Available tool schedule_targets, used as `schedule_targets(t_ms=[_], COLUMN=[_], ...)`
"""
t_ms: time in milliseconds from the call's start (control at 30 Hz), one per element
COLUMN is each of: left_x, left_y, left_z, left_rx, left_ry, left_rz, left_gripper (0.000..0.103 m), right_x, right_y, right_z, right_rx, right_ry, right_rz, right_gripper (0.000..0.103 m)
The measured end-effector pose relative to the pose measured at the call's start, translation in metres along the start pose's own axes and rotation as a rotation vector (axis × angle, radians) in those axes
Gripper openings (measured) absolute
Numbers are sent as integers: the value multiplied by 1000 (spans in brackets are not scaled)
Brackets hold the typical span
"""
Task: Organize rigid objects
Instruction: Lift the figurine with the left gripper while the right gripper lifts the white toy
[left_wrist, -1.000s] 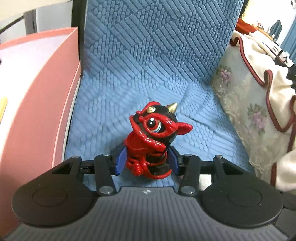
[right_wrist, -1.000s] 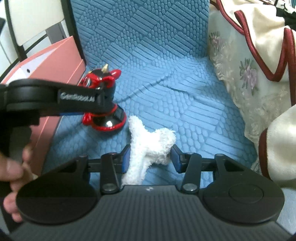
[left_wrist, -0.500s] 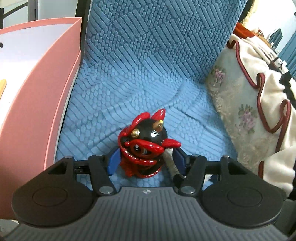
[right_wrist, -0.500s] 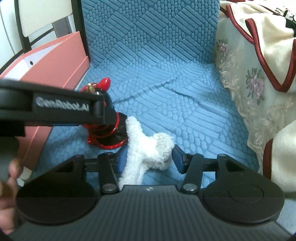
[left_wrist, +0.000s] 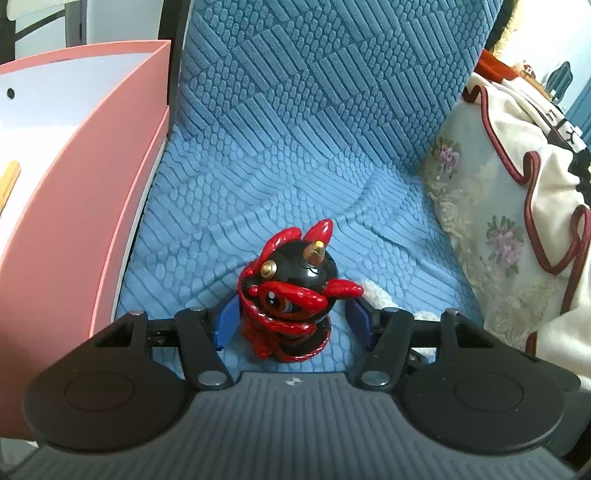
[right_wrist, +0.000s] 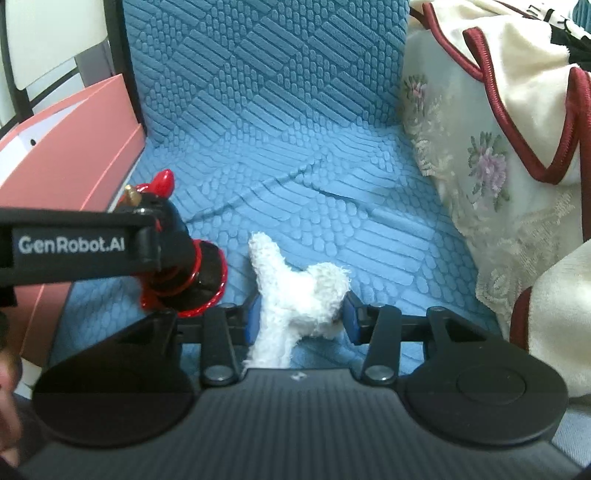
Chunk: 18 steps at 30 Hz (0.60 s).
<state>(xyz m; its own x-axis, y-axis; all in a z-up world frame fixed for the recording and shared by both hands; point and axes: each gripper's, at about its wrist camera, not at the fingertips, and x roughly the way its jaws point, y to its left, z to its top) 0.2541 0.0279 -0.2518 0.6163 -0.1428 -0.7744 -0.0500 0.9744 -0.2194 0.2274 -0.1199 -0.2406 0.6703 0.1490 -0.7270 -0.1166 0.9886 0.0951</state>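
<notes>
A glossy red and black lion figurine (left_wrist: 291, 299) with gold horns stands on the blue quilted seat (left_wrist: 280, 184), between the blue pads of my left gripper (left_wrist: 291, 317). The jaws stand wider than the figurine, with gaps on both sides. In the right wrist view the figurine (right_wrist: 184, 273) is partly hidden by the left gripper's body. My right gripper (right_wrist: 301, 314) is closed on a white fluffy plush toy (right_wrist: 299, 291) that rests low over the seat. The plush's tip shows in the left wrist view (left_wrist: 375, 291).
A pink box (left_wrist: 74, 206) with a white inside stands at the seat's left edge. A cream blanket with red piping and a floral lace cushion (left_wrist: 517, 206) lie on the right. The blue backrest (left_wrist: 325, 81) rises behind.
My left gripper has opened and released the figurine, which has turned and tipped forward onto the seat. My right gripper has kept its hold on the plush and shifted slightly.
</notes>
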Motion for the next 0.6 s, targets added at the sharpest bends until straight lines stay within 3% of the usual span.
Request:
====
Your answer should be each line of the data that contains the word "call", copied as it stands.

t_ms: time in milliseconds from the call's start (control at 30 Hz), one per element
The measured end-effector pose relative to the pose measured at the call's start, translation in metres along the start pose's own axes and rotation as a rotation vector (axis × angle, radians) in those axes

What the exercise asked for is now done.